• [YOUR GOAL]
Your output should be the whole listing, identical to the original.

• [PROVIDED MATERIAL]
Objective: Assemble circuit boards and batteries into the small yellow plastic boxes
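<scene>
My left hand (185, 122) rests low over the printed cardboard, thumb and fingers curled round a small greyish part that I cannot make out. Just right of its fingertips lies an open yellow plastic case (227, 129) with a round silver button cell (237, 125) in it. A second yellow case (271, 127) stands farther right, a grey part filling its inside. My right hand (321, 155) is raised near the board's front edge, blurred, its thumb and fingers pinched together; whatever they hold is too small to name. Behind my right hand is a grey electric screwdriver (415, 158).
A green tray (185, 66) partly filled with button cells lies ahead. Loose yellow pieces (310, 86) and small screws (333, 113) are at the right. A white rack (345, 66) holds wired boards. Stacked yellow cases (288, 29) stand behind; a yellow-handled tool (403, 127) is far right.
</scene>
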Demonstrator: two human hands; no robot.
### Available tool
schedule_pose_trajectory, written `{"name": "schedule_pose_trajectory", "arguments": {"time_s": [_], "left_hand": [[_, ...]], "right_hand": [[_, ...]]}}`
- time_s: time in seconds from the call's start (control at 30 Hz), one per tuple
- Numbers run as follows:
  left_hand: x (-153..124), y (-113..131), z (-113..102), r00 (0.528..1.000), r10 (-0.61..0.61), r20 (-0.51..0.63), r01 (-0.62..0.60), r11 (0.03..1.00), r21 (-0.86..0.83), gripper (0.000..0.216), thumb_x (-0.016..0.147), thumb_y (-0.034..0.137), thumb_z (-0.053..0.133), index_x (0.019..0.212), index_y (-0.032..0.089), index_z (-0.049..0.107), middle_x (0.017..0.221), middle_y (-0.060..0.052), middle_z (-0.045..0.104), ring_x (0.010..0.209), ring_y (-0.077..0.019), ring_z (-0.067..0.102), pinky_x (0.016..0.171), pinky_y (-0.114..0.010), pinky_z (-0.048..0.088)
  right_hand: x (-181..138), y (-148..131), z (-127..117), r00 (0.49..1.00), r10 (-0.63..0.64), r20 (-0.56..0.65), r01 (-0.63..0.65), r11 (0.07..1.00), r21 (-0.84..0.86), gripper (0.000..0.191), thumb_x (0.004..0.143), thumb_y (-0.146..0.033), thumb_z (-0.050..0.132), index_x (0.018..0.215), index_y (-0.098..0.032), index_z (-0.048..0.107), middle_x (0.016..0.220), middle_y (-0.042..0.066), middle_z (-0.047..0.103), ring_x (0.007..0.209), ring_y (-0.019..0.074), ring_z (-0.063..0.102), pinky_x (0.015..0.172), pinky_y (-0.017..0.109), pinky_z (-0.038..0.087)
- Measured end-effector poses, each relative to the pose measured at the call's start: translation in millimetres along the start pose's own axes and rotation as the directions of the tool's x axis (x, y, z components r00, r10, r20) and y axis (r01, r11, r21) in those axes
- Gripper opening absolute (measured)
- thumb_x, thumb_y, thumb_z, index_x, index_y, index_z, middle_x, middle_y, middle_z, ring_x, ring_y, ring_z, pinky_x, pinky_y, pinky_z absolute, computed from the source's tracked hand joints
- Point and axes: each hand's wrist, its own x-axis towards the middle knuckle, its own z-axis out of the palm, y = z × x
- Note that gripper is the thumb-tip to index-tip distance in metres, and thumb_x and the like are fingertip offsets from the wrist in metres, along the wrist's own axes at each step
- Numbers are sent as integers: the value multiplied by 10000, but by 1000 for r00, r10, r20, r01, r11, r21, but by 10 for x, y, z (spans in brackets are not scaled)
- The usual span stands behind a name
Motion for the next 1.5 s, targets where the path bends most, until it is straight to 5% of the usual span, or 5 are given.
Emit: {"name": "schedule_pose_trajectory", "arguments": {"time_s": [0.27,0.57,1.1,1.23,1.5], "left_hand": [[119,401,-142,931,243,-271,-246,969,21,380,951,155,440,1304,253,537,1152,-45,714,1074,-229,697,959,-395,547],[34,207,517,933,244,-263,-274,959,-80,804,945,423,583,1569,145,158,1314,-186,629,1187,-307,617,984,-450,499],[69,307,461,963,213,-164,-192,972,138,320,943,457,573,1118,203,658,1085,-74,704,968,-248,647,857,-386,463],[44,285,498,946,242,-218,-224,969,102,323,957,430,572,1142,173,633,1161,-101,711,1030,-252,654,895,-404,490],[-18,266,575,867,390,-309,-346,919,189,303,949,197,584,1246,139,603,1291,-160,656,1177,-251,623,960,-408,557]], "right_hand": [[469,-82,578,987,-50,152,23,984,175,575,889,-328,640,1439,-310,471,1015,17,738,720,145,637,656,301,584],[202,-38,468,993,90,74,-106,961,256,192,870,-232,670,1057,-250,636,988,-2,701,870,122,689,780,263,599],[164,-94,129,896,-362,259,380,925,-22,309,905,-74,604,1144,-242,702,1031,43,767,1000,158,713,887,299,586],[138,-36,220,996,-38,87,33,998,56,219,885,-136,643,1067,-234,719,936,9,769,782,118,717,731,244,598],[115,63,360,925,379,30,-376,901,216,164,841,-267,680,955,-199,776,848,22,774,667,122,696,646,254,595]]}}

• [SOLUTION FOR THIS EXERCISE]
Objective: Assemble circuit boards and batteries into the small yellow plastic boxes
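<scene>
My left hand (185, 122) rests low over the printed cardboard, thumb and fingers curled round a small greyish part that I cannot make out. Just right of its fingertips lies an open yellow plastic case (227, 129) with a round silver button cell (237, 125) in it. A second yellow case (271, 127) stands farther right, a grey part filling its inside. My right hand (321, 155) is raised near the board's front edge, blurred, its thumb and fingers pinched together; whatever they hold is too small to name. Behind my right hand is a grey electric screwdriver (415, 158).
A green tray (185, 66) partly filled with button cells lies ahead. Loose yellow pieces (310, 86) and small screws (333, 113) are at the right. A white rack (345, 66) holds wired boards. Stacked yellow cases (288, 29) stand behind; a yellow-handled tool (403, 127) is far right.
</scene>
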Demonstrator: two human hands; no robot.
### Available tool
schedule_pose_trajectory, written `{"name": "schedule_pose_trajectory", "arguments": {"time_s": [_], "left_hand": [[_, ...]], "right_hand": [[_, ...]]}}`
- time_s: time in seconds from the call's start (control at 30 Hz), one per tuple
- Numbers run as follows:
  left_hand: x (-153..124), y (-113..131), z (-113..102), r00 (0.528..1.000), r10 (-0.61..0.61), r20 (-0.51..0.63), r01 (-0.62..0.60), r11 (0.03..1.00), r21 (-0.86..0.83), gripper (0.000..0.216), thumb_x (-0.016..0.147), thumb_y (-0.034..0.137), thumb_z (-0.053..0.133), index_x (0.019..0.212), index_y (-0.032..0.089), index_z (-0.049..0.107), middle_x (0.017..0.221), middle_y (-0.060..0.052), middle_z (-0.045..0.104), ring_x (0.010..0.209), ring_y (-0.077..0.019), ring_z (-0.067..0.102), pinky_x (0.016..0.171), pinky_y (-0.114..0.010), pinky_z (-0.048..0.088)
  right_hand: x (-181..138), y (-148..131), z (-127..117), r00 (0.49..1.00), r10 (-0.63..0.64), r20 (-0.56..0.65), r01 (-0.63..0.65), r11 (0.07..1.00), r21 (-0.84..0.86), gripper (0.000..0.191), thumb_x (0.004..0.143), thumb_y (-0.146..0.033), thumb_z (-0.050..0.132), index_x (0.018..0.215), index_y (-0.098..0.032), index_z (-0.048..0.107), middle_x (0.016..0.220), middle_y (-0.042..0.066), middle_z (-0.047..0.103), ring_x (0.007..0.209), ring_y (-0.019..0.074), ring_z (-0.063..0.102), pinky_x (0.015..0.172), pinky_y (-0.017..0.109), pinky_z (-0.038..0.087)
- Measured end-effector poses, each relative to the pose measured at the call's start: translation in millimetres along the start pose's own axes and rotation as the directions of the tool's x axis (x, y, z components r00, r10, r20) and y axis (r01, r11, r21) in those axes
- Gripper opening absolute (measured)
- thumb_x, thumb_y, thumb_z, index_x, index_y, index_z, middle_x, middle_y, middle_z, ring_x, ring_y, ring_z, pinky_x, pinky_y, pinky_z absolute, computed from the source's tracked hand joints
- Point and axes: each hand's wrist, its own x-axis towards the middle knuckle, its own z-axis out of the palm, y = z × x
- Note that gripper is the thumb-tip to index-tip distance in metres, and thumb_x and the like are fingertip offsets from the wrist in metres, along the wrist's own axes at each step
- Numbers are sent as integers: the value multiplied by 10000, but by 1000 for r00, r10, r20, r01, r11, r21, but by 10 for x, y, z (spans in brackets are not scaled)
- The usual span stands behind a name
Motion for the next 1.5 s, targets where the path bends most, until it is straight to 5% of the usual span, or 5 are given.
Emit: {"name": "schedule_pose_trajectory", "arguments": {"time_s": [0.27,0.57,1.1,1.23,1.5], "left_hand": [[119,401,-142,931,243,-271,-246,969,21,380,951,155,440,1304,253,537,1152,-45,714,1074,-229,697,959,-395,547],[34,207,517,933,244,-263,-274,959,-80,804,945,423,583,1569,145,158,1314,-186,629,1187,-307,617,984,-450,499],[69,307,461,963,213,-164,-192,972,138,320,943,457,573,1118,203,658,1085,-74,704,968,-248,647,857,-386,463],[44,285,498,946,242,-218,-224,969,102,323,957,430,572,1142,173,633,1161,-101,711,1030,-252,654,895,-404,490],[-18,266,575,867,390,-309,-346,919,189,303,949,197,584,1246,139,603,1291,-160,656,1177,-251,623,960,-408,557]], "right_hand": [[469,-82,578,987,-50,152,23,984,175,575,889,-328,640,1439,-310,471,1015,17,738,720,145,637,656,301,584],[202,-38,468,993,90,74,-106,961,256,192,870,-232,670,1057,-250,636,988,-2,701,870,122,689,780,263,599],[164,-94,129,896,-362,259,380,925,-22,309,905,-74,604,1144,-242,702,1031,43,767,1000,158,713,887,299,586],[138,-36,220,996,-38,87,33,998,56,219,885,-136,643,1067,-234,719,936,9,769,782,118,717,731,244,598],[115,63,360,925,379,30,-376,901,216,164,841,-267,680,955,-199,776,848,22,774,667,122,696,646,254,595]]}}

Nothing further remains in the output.